## YOUR GOAL
Please repeat the lines below, exactly and only, from the one that holds "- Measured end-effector" through the one that holds "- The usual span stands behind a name".

## INFORMATION PROVIDED
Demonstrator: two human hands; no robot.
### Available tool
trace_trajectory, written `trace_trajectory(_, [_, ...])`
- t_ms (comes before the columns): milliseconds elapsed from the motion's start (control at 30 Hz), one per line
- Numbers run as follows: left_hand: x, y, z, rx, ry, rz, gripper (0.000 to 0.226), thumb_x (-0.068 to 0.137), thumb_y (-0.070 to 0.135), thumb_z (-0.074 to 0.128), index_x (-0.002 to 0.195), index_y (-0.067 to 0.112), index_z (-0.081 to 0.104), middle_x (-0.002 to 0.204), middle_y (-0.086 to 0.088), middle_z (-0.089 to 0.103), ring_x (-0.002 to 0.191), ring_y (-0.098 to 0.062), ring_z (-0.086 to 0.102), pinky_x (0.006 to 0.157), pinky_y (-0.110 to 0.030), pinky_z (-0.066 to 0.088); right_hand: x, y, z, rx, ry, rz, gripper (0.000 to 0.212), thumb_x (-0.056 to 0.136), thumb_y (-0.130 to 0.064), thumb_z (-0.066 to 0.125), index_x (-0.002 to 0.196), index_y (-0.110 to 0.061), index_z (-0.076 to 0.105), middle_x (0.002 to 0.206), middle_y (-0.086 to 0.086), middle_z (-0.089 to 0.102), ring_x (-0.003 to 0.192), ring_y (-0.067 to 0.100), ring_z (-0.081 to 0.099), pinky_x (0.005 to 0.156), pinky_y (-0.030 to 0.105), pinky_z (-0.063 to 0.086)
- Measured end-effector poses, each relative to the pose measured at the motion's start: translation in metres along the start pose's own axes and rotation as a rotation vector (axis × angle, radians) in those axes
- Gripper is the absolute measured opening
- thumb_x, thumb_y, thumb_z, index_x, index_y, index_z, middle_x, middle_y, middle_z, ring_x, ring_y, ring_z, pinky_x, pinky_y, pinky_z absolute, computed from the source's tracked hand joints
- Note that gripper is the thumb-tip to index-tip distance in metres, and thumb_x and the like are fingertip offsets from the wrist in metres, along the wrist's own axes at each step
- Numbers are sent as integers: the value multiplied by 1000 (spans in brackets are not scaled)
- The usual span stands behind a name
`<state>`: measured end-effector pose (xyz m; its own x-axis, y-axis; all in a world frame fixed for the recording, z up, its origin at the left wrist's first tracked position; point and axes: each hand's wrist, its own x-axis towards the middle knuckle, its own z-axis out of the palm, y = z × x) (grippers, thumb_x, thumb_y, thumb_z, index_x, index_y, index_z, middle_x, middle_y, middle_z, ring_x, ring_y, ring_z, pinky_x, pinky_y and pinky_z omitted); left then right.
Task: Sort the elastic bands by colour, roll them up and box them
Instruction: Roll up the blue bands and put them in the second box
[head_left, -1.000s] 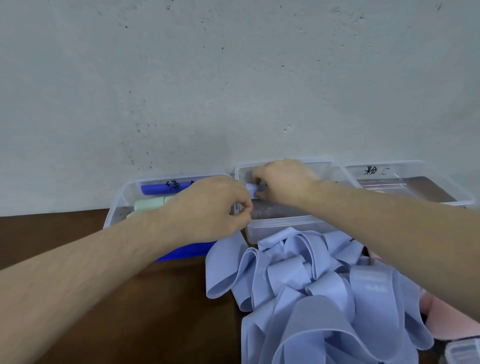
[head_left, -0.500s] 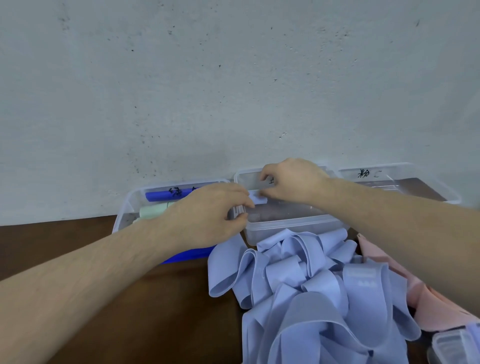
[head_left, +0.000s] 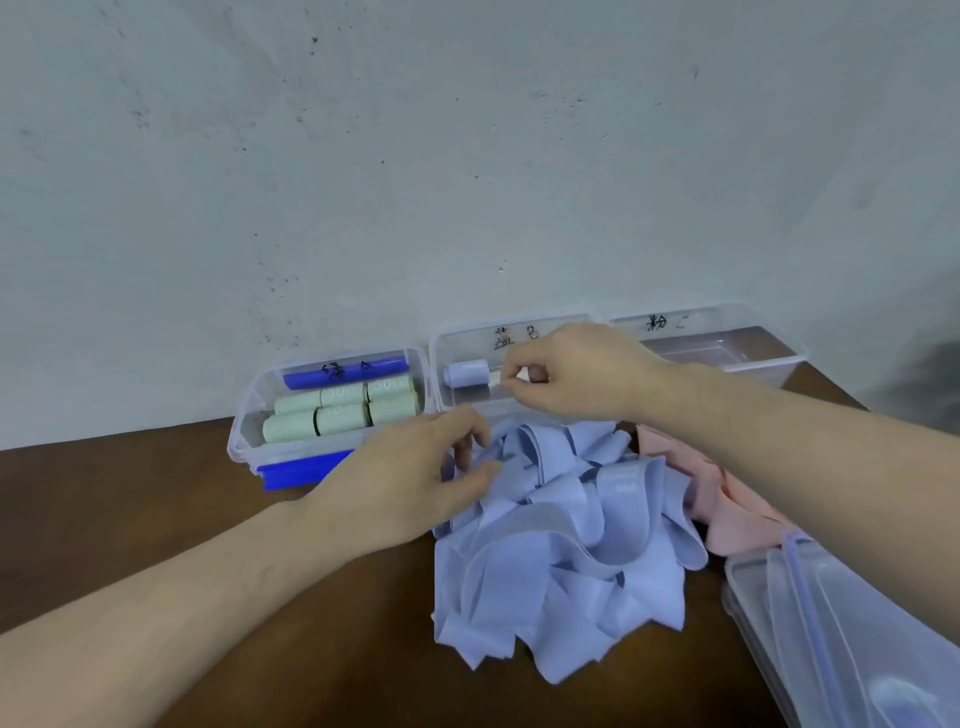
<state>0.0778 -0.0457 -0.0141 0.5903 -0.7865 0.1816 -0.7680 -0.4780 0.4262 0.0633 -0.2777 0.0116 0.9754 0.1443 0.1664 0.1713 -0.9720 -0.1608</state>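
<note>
A heap of loose lavender elastic bands lies on the brown table. My left hand reaches into the heap's near-left edge, thumb and fingers curled around a fold of one band. My right hand hovers in the clear middle box. Its thumb and forefinger are pinched together just right of a rolled lavender band lying in that box; whether they touch the roll is unclear. The left box holds several pale green rolls.
A clear box with a handwritten label stands at the right against the wall. Pink bands lie beside the lavender heap. Clear lids are stacked at the bottom right. A blue lid sticks out under the left box.
My left hand has left the middle box and come down to the lavender heap. The rolled band now lies in the middle box, with my right hand still beside it.
</note>
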Motion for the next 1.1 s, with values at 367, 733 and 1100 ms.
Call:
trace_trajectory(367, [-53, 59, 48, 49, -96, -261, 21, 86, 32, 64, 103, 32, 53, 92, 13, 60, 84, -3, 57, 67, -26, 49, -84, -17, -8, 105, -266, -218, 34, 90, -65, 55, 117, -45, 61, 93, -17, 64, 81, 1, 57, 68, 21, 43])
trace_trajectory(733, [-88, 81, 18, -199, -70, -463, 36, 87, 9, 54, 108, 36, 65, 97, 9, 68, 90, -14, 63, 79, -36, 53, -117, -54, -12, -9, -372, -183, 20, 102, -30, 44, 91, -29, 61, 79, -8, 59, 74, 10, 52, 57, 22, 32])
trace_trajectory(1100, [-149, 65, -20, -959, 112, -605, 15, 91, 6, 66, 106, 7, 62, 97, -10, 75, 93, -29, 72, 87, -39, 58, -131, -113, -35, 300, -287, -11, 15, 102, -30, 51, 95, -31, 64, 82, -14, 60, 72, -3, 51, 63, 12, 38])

## EXERCISE SOLUTION
- Measured end-effector poses, each relative to the pose measured at the motion's start: translation in metres along the start pose's own axes and rotation as a rotation vector (axis × angle, radians) in those axes
- Gripper is the absolute measured opening
- thumb_x, thumb_y, thumb_z, index_x, index_y, index_z, middle_x, middle_y, middle_z, ring_x, ring_y, ring_z, pinky_x, pinky_y, pinky_z absolute, computed from the source's tracked hand joints
- Note that gripper is the thumb-tip to index-tip distance in metres, and thumb_x and the like are fingertip offsets from the wrist in metres, along the wrist's own axes at each step
- Numbers are sent as integers: the value multiplied by 1000 (spans in brackets are not scaled)
- The usual span stands behind a name

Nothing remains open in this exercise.